### EXERCISE
Would you repeat each line below exactly, without the pictures?

### SUPPLIED INFORMATION
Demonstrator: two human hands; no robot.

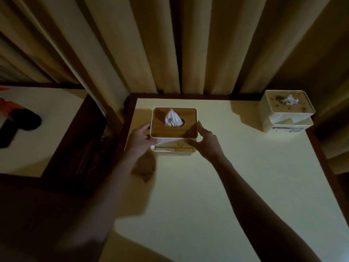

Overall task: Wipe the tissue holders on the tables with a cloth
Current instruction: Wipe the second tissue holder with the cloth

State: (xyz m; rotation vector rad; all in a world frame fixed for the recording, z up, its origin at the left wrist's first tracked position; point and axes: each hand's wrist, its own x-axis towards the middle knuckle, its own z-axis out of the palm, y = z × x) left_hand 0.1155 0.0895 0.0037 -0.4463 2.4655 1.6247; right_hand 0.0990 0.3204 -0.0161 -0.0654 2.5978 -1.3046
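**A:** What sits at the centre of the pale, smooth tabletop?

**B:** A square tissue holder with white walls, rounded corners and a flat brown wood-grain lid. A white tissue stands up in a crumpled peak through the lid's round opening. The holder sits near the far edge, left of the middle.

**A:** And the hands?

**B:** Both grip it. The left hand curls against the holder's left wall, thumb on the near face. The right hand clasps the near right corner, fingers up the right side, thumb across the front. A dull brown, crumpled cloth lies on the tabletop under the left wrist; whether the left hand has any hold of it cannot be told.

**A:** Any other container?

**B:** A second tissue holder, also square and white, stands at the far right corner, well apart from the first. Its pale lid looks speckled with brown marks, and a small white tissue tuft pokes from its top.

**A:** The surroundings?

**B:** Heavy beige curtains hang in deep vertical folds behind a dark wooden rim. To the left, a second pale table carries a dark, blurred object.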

### RESULT
Demonstrator: two human hands; no robot.


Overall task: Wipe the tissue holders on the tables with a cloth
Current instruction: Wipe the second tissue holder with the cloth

State: (xyz m; rotation vector rad; all in a world frame fixed for the recording, z up, its origin at the left wrist's first tracked position; point and axes: each hand's wrist, its own x-axis towards the middle knuckle, its own z-axis out of the palm, y = z × x) left_hand 0.1155 0.0895 0.0037 -0.4463 2.4655 1.6247; right_hand 0.0990 0.3204 -0.0161 -0.0654 2.5978 -1.3046
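**A:** What sits at the centre of the pale, smooth tabletop?

**B:** A square tissue holder with white walls, rounded corners and a flat brown wood-grain lid. A white tissue stands up in a crumpled peak through the lid's round opening. The holder sits near the far edge, left of the middle.

**A:** And the hands?

**B:** Both grip it. The left hand curls against the holder's left wall, thumb on the near face. The right hand clasps the near right corner, fingers up the right side, thumb across the front. A dull brown, crumpled cloth lies on the tabletop under the left wrist; whether the left hand has any hold of it cannot be told.

**A:** Any other container?

**B:** A second tissue holder, also square and white, stands at the far right corner, well apart from the first. Its pale lid looks speckled with brown marks, and a small white tissue tuft pokes from its top.

**A:** The surroundings?

**B:** Heavy beige curtains hang in deep vertical folds behind a dark wooden rim. To the left, a second pale table carries a dark, blurred object.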

What appears above is the complete answer.